Garza v. Forquest Ventures, Inc.

Garza v. Forquest Ventures, Inc., 2015 MT 284 (Sept. 29, 2015) (Baker, J.) (5-0, aff’d & rev’d)

Issue: (1) Whether the district court correctly determined that Plaintiffs-Investors timely asserted their claims under the Montana Securities Act; (2) whether the district court correctly determined that the non-Garza Investors’ claims relate back to the original complaint’s filing date; (3) whether the district court correctly determined there were no genuine issues of material fact regarding Forquest’s failure to use reasonable care in its sale of securities; and (4) whether the district court correctly held that Advanced Analytical could not “unintentionally” waive its right to raise personal jurisdiction by filing an empty 12(b)(6) motion.

Short Answer: (1) Yes; (2) yes; (3) yes; and (4) no.

Affirmed (issues 1, 2, 3) and reversed (issue 4) and remanded

Facts: Forquest Ventures is an Idaho corporation formed to operate a placer mine at the El Dorado Bar site near Helena. Ken Hagman and his wife, Allison, were Forquest’s principal investors and only corporate officers. Hagman had no commercial mining experience and relied on his brother-in-law Ronnie Miller’s representations regarding the El Dorado Bar site. Miller and Hagman reviewed and relied on assay reports allegedly performed by Advanced Analytical. Forquest did not have a professional mining feasibility study completed before soliciting investors.

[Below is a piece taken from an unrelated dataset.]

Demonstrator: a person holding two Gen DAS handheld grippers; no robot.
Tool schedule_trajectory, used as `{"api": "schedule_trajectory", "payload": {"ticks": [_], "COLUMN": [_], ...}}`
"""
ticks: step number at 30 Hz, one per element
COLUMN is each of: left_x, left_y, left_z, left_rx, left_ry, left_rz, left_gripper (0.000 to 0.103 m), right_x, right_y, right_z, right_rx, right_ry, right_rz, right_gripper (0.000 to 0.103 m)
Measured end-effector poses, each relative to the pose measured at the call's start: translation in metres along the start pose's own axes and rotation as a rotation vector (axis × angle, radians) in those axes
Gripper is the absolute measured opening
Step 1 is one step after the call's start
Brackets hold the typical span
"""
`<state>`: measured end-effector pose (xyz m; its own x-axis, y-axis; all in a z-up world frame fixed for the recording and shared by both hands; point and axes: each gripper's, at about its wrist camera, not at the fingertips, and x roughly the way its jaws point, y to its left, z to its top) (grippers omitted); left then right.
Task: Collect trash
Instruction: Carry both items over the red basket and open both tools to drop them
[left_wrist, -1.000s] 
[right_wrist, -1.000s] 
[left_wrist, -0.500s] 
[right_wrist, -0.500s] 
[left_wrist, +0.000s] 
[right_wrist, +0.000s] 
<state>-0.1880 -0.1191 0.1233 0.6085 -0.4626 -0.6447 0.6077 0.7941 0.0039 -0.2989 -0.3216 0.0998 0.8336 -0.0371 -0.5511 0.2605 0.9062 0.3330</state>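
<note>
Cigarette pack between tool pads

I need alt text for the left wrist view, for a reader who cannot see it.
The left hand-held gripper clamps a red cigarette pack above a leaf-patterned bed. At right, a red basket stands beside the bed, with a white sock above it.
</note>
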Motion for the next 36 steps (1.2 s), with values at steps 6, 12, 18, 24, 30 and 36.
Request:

After incorporation in 2005, Forquest sold or issued stock to at least 36 shareholders, including Plaintiffs-Investors, most of whom are family or friends of Miller and Hagman. Forquest repeatedly represented that the mine would be highly profitable, and received more than $600,000 from Investors.

In September 2007, Forquest received independent third-party assay results showing very little precious metal content at the El Dorado Bar site. It did not share the information with Investors until mid-October 2007, at which time it told them Forquest was ceasing mining.

In October 2009, Emilio and Candice Garza, individually and on behalf of other investors, sued Forquest for compensatory and punitive damages, alleging violations of the Montana Securities Act and Consumer Protection Act, breach of fiduciary duty, negligent misrepresentation, and constructive fraud. In October 2010, Garzas amended their complaint to add other investors as named plaintiffs. Forquest counterclaimed against Investors and filed a third-party complaint against Miller and Advanced Analytical.

Advanced Analytical filed an unsupported motion to dismiss, which the district court denied. Under new counsel, Advanced Analytical then moved to dismiss for lack of personal jurisdiction and alternatively for summary judgment on statute of limitations grounds. Investors moved for summary judgment on their Securities Act claims, and Forquest filed a cross-motion arguing the claims were time-barred.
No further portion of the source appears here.